Statistical analyses

Alpha diversity, Principal co-ordinates analysis (PCoA) (Bray-Curtis distance), Partial Least Squares Discriminant Analysis (PLS-DA), microbial community composition, Venn diagram analysis and Linear discriminant analysis (LDA) and an LDA effect size (LEfSe) analysis of microbial community were carried out according to our previous methods. BugBase was used for phenotypic prediction, then a two-tailed Wilcoxon rank-sum test was performed on the data, a multiple test correction for P-values was performed using FDR, and bootstrap was used to calculate confidence intervals. Wilcoxon rank-sum test was used to analyze the significant differences (P < 0.05). The Majorbio Cloud Platform (www.majorbio.com) was used to conduct online data analysis [21].

Results

Soil bacterial compositions in rhizospheres of watermelons with different fruit shapes

The rhizospheric soil bacterial diversity (Shannon) indices were not statistically significant among OW, CW and BG (P > 0.05) (Fig 2A). However, the Ace (Fig 2B) and Chao1 (Fig 2C) indices of rhizospheric soil bacterial richness were extremely significantly or significantly higher in rhizospheres of OW than those of CW and BG (P < 0.05). In addition, the results of Venn analyses showed that the numbers of both unique and total bacterial operational taxonomic units (OTUs) were much greater in rhizospheres of OW than those in CW (Fig 2D).
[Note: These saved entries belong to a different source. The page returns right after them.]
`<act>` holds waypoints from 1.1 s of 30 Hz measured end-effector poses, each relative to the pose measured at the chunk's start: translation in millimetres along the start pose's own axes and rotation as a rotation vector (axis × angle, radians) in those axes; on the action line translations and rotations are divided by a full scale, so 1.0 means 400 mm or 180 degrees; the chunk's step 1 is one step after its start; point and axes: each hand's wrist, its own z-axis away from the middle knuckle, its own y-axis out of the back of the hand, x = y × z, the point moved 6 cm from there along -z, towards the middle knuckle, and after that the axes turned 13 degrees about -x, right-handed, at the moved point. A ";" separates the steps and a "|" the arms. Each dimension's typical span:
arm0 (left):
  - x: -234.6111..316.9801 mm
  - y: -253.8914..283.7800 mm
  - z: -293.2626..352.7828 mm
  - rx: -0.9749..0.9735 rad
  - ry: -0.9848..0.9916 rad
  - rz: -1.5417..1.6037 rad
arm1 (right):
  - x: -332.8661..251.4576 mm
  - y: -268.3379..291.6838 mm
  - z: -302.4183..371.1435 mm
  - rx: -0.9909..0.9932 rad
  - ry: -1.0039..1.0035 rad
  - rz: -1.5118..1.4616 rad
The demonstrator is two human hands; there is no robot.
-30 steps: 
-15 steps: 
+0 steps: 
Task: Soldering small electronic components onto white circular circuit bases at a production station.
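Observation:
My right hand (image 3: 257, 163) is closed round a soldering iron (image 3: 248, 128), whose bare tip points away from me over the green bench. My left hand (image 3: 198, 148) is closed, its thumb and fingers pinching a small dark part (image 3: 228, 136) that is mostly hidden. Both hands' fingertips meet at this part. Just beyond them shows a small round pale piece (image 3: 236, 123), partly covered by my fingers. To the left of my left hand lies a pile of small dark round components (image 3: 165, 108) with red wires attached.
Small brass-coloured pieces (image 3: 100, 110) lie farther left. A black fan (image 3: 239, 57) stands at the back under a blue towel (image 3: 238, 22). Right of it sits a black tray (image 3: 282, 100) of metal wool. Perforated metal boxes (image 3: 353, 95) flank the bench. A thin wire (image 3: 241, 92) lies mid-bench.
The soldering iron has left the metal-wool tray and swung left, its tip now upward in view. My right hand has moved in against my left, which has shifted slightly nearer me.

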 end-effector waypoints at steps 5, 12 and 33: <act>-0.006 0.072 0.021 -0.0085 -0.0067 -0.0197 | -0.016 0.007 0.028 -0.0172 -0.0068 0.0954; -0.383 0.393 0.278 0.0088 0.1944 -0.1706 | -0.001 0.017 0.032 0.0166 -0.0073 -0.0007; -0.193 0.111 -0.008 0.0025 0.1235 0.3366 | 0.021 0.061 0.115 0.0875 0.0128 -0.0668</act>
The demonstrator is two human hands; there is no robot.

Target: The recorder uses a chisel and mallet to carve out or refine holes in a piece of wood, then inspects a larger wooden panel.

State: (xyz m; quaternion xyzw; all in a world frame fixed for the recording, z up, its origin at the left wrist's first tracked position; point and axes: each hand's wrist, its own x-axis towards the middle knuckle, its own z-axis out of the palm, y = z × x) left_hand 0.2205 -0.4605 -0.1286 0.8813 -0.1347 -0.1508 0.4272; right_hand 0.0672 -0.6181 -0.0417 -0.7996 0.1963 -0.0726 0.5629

The PCoA analysis also showed that the soil bacterial (Fig 2E) communities in rhizospheres of OW and CW were significant differences with the BG. Meanwhile, in the PLS-DA plots, soil bacterial compositions in rhizospheres of OW and CW, and the BG samples could be clearly distinguished and clustered into three taxa. It suggested that soil bacterial compositions in rhizospheres of OW, CW and BG were significant differences. In addition, the dispersion of the PLS-DA plots also showed that the bacterial (Fig 2F) composition differed less among the different treatment soils.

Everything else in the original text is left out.